Mobiliser le tissu adipeux blanc épidermique et le testicule gauche à l’extérieur de l’abdomen et étirer le tissu. Utilisez une micro-pipette P 200 pour recueillir tout le volume des îlots à partir d’un tube de 1,5 millilitre, en veillant à ce qu’il ne reste aucun îlot dans le tube lors de la collecte. Permettre aux îlots collectés de s’installer à l’extrémité de la pipette par gravité.
Placez légèrement l’embout de la micropipette sur le tissu adipeux distendu, en prenant soin d’éviter un rinçage excessif du milieu ou du tampon dans l’embout. Ensemencez soigneusement les îlots sur le tissu. Après l’ensemencement, confirmez le placement correct des îlots sous un microscope à dissection.
Couvrir les îlots avec le tissu adipeux blanc épidermique, puis placer le testicule gauche sous le tissu adipeux blanc épisomique et renvoyer les tissus dans la cavité intrapéritonéale. Fermez la peau en deux couches à l’aide d’une suture 4-o. Lorsque vous avez terminé, placez la souris sous une lampe chauffante et surveillez-la jusqu’à la récupération complète.
Pour comparer l’efficacité de la transplantation d’îlots couverts de graisse à celle après la transplantation intrapéritonéale d’îlots, le même nombre d’îlots a été implanté sur le péritoine à l’espace paracolique gauche des animaux diabétiques receveurs témoins. On a observé que les niveaux de glucose sanguin des souris ayant subi une transplantation d’îlots couverts de graisse diminuaient progressivement et significativement par rapport aux souris transplantées d’îlots intrapéritonéaux. Un test de tolérance au glucose intrapéritonéal a été effectué un mois après la transplantation.

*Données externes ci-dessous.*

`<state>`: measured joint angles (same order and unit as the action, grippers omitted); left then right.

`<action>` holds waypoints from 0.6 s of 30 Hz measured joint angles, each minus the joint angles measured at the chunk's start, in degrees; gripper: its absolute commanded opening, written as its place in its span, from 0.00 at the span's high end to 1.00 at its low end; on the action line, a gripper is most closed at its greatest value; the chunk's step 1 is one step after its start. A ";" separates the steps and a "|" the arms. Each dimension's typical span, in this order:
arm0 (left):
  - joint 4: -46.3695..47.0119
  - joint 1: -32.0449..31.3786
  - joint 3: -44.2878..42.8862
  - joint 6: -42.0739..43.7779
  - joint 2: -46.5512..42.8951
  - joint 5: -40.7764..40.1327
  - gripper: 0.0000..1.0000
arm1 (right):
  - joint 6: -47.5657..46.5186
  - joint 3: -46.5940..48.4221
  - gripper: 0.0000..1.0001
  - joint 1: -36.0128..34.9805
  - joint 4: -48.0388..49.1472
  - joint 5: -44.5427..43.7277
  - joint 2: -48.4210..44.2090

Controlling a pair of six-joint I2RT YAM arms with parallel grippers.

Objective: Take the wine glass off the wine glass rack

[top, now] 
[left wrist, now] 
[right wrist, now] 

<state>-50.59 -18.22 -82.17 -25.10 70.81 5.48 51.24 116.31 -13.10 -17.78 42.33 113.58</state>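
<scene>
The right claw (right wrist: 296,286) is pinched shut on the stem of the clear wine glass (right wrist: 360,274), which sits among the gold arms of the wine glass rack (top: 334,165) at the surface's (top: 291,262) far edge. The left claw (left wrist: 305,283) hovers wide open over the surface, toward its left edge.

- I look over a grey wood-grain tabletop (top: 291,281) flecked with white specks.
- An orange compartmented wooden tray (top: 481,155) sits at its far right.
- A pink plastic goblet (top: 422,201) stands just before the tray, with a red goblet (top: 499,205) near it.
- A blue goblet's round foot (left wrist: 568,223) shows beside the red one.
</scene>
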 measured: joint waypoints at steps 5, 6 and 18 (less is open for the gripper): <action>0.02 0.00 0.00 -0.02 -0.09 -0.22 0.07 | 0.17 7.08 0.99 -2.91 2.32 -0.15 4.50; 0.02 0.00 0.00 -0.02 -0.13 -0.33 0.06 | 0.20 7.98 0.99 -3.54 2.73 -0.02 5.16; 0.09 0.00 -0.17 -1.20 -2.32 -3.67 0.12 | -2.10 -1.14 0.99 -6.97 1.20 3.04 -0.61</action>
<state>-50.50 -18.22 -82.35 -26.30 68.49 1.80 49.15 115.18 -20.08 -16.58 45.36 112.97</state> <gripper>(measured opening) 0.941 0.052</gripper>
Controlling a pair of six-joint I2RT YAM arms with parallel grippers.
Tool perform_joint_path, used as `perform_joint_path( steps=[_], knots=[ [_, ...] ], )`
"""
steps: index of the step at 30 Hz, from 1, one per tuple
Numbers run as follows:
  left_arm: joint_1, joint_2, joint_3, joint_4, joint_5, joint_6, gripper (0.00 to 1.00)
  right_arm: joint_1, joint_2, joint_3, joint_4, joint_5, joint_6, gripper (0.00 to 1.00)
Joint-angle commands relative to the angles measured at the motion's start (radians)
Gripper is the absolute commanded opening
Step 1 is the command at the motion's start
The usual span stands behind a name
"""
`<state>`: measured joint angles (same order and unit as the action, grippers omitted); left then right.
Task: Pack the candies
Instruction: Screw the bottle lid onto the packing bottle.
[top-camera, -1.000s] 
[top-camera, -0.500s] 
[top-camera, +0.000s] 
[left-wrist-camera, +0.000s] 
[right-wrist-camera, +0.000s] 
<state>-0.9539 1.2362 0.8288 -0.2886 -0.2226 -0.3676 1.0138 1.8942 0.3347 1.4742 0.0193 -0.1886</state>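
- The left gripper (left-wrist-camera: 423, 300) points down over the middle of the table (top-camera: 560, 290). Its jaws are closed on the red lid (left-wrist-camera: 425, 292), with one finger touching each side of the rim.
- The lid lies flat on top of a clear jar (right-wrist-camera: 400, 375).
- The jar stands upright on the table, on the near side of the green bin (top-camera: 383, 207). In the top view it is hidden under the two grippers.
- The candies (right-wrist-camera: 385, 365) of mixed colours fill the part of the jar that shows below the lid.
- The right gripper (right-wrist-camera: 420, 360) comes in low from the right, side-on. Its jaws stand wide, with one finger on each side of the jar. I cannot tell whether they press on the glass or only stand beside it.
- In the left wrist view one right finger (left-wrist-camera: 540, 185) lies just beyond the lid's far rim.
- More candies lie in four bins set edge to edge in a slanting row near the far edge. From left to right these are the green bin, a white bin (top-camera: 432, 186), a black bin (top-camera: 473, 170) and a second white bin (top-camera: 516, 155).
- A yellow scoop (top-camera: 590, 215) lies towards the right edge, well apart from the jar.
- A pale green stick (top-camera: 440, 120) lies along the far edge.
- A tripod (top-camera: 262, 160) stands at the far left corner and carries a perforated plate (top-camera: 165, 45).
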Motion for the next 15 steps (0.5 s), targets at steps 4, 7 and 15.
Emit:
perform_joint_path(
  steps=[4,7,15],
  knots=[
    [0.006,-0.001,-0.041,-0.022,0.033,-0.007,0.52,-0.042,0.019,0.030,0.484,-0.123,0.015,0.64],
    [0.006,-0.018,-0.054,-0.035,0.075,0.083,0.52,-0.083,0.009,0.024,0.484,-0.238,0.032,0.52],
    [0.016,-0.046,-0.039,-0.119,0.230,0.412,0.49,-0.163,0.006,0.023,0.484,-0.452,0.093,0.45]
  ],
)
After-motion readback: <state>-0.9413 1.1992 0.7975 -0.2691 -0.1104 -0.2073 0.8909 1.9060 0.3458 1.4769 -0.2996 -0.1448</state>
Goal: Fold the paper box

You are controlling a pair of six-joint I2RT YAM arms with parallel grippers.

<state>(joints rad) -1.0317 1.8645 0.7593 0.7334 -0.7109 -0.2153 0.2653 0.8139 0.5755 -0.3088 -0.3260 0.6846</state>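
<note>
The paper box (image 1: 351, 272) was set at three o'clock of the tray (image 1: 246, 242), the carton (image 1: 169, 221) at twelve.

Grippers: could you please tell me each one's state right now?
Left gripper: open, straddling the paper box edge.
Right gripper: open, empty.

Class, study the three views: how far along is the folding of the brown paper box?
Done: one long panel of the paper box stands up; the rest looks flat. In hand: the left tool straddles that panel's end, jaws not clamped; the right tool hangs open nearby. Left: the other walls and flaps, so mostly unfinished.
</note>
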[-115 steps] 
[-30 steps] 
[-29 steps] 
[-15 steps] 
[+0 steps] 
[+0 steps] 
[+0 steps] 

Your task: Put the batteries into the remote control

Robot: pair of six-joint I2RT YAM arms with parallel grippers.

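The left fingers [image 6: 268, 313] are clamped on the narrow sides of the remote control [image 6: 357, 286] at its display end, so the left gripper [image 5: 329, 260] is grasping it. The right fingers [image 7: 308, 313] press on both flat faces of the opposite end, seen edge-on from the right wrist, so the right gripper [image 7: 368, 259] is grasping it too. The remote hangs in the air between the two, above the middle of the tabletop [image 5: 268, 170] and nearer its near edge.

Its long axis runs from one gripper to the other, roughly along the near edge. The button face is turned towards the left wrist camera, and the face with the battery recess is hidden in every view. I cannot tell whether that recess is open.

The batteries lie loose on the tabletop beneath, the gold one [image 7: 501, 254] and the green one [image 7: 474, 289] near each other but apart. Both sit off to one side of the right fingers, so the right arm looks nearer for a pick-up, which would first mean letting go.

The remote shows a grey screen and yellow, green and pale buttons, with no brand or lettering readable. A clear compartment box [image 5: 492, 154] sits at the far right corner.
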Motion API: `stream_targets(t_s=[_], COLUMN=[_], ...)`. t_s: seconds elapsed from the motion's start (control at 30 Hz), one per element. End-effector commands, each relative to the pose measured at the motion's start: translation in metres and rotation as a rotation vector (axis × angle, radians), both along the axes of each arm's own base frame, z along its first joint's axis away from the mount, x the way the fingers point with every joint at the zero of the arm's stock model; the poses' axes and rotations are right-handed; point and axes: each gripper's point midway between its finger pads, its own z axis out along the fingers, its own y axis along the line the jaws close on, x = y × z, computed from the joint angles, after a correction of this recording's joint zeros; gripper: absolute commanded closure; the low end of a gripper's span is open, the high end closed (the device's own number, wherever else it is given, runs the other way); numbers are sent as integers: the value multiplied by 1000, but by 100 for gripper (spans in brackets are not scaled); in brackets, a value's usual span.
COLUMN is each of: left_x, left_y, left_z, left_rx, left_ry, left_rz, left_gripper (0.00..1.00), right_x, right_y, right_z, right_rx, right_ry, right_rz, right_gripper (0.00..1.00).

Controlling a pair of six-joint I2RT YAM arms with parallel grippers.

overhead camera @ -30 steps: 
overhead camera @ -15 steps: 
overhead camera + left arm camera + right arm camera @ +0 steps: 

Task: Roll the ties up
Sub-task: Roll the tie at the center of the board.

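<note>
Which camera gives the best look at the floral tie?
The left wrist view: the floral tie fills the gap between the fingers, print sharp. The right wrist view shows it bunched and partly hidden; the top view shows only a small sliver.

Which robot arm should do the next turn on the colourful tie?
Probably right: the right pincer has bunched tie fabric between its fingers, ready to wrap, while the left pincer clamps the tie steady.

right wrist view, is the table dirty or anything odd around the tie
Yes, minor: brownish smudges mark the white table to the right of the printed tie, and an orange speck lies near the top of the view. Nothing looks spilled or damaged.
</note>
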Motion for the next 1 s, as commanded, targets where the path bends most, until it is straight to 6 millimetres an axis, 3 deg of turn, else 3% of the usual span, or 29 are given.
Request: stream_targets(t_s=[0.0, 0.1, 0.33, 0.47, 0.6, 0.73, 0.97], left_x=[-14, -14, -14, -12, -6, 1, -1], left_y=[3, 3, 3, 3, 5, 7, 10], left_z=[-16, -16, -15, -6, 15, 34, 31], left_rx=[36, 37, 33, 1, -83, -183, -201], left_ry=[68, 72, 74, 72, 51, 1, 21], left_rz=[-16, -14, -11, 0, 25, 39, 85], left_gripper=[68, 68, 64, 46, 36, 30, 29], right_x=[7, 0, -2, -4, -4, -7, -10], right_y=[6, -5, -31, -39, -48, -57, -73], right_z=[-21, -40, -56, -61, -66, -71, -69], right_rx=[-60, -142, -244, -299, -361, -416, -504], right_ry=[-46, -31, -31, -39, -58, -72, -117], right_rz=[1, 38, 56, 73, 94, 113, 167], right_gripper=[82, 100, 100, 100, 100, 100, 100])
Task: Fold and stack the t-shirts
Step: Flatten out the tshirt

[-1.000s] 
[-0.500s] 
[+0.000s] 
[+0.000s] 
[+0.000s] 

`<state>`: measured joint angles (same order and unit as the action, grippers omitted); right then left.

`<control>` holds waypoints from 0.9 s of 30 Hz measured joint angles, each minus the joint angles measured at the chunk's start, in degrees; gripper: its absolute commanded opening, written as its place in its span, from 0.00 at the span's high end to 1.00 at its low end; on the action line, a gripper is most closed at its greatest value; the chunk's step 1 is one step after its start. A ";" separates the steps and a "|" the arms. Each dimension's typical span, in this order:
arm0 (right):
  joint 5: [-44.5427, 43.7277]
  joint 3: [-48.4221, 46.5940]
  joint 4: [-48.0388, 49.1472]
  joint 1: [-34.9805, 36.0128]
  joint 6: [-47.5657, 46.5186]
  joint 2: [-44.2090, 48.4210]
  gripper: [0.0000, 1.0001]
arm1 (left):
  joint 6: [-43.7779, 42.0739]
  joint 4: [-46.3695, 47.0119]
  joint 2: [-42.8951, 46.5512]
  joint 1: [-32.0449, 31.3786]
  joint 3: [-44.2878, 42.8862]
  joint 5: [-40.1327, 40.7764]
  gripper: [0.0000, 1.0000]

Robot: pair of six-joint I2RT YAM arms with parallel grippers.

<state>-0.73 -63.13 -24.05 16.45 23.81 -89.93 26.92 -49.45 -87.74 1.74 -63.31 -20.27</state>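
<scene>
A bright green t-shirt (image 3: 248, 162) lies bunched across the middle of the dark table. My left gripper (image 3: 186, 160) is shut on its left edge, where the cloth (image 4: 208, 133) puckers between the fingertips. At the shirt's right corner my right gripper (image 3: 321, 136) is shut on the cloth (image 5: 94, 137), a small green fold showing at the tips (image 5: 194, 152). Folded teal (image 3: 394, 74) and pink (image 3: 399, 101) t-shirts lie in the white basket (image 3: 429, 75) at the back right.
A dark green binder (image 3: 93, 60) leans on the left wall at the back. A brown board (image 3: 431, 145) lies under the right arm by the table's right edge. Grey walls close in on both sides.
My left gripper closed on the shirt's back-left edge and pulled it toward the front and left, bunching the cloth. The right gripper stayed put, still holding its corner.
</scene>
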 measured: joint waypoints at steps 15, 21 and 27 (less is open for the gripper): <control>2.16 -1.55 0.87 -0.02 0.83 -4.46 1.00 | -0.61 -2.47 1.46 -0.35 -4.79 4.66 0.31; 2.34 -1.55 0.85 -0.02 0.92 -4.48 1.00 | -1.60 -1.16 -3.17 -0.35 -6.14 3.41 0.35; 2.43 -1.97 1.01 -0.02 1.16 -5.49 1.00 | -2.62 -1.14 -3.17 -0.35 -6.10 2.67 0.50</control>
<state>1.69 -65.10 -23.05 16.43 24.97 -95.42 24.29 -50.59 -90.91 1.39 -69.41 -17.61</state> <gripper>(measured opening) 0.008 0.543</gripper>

La glycémie chez les souris ayant subi une greffe d’îlots couverts de graisse a été maintenue à des niveaux inférieurs à ceux observés chez les souris transplantées d’îlots intrapéritonéaux. L’examen histologique a été utilisé pour évaluer la greffe d’îlots dans le tissu adipeux blanc épidermique. Chez les animaux receveurs de greffe d’îlots couverts de graisse, la coloration éocène à l’hématoxyline a révélé la présence d’îlots dans le tissu adipeux blanc épidermique.
De plus, la coloration par anticorps conjugués par fluorescence des îlots insuliniques positifs a facilité la détection de microvaisseaux positifs au facteur von Willebrand dans le tissu adipeux blanc épidermique de toutes les souris receveuses. Pour réussir cette procédure, assurez-vous de laisser les îlots se déposer complètement à l’extrémité de la pipette et de les ensemencer sur le tissu adipeux sans les renverser.